**EXERCISE BRIEF:** Your task is to repeat exactly the lines below between the line holding "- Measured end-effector" and the line holding "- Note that", inclusive, and only those.

**MATERIAL PROVIDED:**
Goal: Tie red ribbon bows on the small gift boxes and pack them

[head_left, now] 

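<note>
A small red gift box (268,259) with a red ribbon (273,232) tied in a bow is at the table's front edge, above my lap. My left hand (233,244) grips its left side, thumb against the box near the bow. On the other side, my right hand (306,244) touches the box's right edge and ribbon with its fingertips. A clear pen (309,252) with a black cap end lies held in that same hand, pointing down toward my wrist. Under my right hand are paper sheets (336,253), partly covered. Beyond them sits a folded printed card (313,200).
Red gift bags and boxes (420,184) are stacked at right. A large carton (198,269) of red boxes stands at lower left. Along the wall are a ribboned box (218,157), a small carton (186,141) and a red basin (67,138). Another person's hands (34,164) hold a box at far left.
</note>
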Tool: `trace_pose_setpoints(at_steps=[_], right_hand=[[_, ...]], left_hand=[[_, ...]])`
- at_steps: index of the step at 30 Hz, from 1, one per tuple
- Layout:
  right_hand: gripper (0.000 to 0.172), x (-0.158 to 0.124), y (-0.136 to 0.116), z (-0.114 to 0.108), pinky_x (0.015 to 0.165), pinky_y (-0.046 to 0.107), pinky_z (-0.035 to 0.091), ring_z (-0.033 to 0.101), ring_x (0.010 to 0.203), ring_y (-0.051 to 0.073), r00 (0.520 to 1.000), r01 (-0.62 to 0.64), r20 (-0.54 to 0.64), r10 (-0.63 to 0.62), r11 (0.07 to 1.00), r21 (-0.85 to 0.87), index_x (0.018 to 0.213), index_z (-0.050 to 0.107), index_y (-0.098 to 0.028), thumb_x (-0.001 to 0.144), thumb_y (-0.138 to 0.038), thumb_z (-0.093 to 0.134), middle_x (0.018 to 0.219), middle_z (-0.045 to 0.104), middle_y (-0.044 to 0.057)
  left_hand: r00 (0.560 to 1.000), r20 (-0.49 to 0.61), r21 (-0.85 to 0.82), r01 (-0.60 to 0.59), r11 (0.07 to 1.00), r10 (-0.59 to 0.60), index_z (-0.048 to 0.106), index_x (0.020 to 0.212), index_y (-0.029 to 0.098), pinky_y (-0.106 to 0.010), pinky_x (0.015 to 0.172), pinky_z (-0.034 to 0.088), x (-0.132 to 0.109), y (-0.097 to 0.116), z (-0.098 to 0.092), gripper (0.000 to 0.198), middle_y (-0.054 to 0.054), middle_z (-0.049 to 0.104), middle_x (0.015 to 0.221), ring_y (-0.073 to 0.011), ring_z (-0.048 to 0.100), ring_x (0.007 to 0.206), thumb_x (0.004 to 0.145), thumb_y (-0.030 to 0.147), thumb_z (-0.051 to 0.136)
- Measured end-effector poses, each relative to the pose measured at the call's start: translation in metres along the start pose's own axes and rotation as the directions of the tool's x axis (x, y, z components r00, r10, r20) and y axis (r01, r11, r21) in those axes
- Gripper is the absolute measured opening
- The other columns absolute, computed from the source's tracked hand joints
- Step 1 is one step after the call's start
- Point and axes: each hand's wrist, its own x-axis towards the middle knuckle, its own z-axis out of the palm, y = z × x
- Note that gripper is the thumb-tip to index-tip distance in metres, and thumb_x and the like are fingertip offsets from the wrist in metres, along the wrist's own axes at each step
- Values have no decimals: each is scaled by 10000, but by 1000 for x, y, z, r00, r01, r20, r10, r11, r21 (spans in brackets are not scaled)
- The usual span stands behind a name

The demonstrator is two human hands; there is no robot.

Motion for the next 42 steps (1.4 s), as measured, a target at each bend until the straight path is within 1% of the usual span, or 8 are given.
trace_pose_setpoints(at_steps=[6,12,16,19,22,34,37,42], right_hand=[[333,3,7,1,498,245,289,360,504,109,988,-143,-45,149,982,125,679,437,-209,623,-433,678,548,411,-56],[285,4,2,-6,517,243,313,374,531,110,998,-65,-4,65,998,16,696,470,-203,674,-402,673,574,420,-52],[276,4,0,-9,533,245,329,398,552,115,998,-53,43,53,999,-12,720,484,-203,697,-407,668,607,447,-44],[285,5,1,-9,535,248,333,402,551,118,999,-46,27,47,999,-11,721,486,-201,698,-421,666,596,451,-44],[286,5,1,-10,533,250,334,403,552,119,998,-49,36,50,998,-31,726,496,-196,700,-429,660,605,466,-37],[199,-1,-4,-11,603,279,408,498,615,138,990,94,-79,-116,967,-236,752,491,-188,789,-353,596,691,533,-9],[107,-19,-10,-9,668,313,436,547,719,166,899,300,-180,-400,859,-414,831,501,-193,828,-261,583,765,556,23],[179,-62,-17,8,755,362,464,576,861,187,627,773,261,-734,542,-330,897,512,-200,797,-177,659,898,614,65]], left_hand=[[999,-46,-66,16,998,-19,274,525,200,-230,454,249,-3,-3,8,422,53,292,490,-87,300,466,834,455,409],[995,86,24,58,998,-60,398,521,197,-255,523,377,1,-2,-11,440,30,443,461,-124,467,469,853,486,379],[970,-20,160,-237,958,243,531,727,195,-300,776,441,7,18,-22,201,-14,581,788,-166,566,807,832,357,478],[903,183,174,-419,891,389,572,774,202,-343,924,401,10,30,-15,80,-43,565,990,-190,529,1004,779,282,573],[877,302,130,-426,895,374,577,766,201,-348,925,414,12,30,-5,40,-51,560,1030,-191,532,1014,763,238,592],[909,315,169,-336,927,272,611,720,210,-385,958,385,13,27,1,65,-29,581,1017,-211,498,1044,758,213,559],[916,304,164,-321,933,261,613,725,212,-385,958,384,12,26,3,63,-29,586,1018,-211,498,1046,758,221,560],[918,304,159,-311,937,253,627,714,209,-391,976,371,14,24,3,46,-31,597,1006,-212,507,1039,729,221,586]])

**SOLUTION TO THIS PROBLEM:**
- Measured end-effector poses, each relative to the pose measured at the call's start: translation in metres along the start pose's own axes and rotation as the directions of the tool's x axis (x, y, z components r00, r10, r20) and y axis (r01, r11, r21) in those axes
- Gripper is the absolute measured opening
- The other columns absolute, computed from the source's tracked hand joints
- Step 1 is one step after the call's start
- Point and axes: each hand's wrist, its own x-axis towards the middle knuckle, its own z-axis out of the palm, y = z × x
- Note that gripper is the thumb-tip to index-tip distance in metres, and thumb_x and the like are fingertip offsets from the wrist in metres, along the wrist's own axes at each step

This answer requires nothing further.